慌ただしい毎日を過ごしていると、大切な人たちとのつながりが忘れそうになります。でも、ときどきは一緒に食事して、一緒に話しているときは、会話を楽しむことだけに集中しましょう。味を楽しみ、香りを吸い込み、話を聞き、分かち合う。そうすることで、毎回、心がゆっくりと満たされるのです。

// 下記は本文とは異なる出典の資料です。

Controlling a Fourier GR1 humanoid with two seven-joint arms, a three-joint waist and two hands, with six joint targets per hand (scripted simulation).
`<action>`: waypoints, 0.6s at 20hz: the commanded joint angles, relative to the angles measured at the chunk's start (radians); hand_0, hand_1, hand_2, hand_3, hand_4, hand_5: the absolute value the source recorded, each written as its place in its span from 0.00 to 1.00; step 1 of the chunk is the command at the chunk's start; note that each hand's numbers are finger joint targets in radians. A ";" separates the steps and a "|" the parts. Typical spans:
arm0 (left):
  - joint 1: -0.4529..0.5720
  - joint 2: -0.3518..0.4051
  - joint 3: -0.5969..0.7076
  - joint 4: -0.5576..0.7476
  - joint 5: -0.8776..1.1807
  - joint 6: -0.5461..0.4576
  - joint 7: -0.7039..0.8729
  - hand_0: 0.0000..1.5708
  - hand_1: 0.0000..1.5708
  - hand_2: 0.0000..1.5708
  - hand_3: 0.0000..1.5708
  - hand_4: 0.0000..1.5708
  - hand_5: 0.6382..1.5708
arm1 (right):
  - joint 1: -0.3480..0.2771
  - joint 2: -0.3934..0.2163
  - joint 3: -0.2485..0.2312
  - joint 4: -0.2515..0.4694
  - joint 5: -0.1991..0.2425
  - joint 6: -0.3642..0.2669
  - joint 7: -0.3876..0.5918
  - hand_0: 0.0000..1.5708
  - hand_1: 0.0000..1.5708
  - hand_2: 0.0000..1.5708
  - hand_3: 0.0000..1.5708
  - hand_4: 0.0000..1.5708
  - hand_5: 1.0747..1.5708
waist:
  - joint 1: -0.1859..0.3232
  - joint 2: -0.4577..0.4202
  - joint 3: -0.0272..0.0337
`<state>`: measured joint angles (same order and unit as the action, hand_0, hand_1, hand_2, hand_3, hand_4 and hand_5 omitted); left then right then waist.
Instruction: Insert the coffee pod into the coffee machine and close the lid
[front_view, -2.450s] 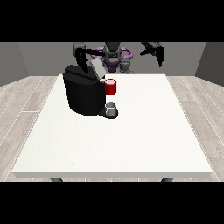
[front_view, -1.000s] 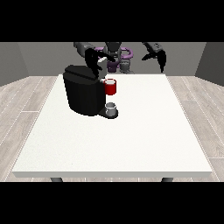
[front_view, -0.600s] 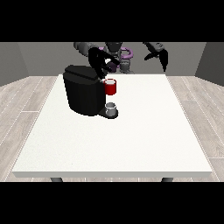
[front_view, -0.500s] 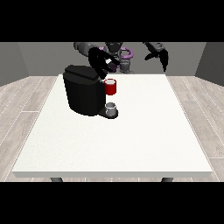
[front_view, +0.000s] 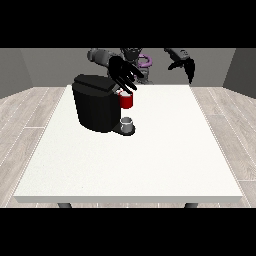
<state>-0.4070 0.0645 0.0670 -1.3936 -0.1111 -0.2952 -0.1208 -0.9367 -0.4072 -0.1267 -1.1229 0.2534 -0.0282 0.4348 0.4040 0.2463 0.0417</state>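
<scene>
Fingers (front_view: 129, 80) of the hand at the view's left (front_view: 121, 73) spread apart above the one red pod holder (front_view: 126, 100) on the single black boxy coffee machine (front_view: 96, 102). One small grey cup (front_view: 127, 123) sits beneath. The hand at the view's right (front_view: 183, 64) hangs relaxed over the white worktop (front_view: 150, 150).

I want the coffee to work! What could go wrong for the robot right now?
The hand at the view's left hangs with spread fingers just above the red part on the coffee machine, so it might bump it crookedly. The small cup below stands close by and could get knocked. The hand at the view's right is far away, so it probably cannot steady the machine.
</scene>
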 joint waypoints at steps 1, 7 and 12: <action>-0.021 -0.009 -0.009 0.011 0.001 -0.004 -0.012 0.00 0.00 0.00 0.00 0.23 1.00 | -0.102 0.120 0.049 -0.081 -0.057 0.016 -0.108 0.00 0.00 0.00 0.00 0.00 1.00 | 0.093 0.001 -0.0408; -0.079 -0.003 -0.022 0.013 0.019 -0.046 -0.016 0.00 0.00 0.00 0.00 0.18 1.00 | -0.183 0.076 0.007 -0.050 -0.051 0.010 -0.121 0.00 0.00 0.00 0.00 0.00 1.00 | 0.162 0.093 -0.0419; -0.124 0.004 -0.005 0.014 0.012 -0.018 0.005 0.00 0.00 0.00 0.00 0.19 1.00 | -0.238 0.164 0.030 0.009 -0.054 -0.022 -0.160 0.00 0.00 0.00 0.00 0.00 1.00 | 0.123 0.112 -0.0423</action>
<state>-0.5094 0.0665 0.0496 -1.3970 -0.0949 -0.3298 -0.1093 -1.1230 -0.3072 -0.1225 -1.1315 0.2111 -0.0465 0.2958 0.5442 0.3433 0.0063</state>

誰かと一緒に楽しく美味しいものを食べる。このあまりにも単純な幸福の公式は、定期的に思い出しておきたいものです。
3. 時間は文化的概念である
日本人は勤勉ですが、その性格には、リラックスすることの重要性を忘れがちになるという欠点も存在します。勤勉すぎて、働きずめになり、時間に追われる生活を送る人も多くいます。それゆえ、「時間がない」という言葉がいたるところで発せられます。忙しく慌ただしい生き方が成功者の証とされることもあります。
ポルトガルは、日本よりも「今」を重視する文化です。ポルトガルの人々は時間を流動的なものと考え、締切よりも人間関係を重視します。
急いでいる自分に気づいたら、立ち止まって、「この行動にはちゃんとした理由があるのだろうか、それともただ理由もなく、せかせかしているのだろうか」と問いかけます。たいていの場合、答えは後者です。
深呼吸をし、次の瞬間に移る前に、焦らず生きようと自分に言い聞かせます。大切なのは「今、ここ」であるということ、それは常に心に留めておくようにしたです。
ハイペースで、しゃかりきになって、「すべてをやり遂げる」ことが人生ではありません。時には、休息と誰かとつながる時間を作るために、予定をキャンセルしたり、ノーと断ることが必要です。相手と一緒にいて、時計もなく、次の出来事への期待もなく、耳を傾けること。それこそが、目の前の人に対する最大の敬意であり、究極の褒め言葉です。
ポルトガル文化に浸り1年、スローライフの価値をようやく理解することができました。慌ただしい生活は、大切な時間が欠けている生活なのだと。
いつか人生を振り返ったとき、「私は急いでいたいので、出会ってきた物事の表面をなぞった終わっただけの人生だった」と言うようなことにはなりたくないのです。その代わり、何が一番大切なのか、そして、誰が一番大切なのかを考えて、深く生きてきたと、間違いなく言えるようになりたいのです。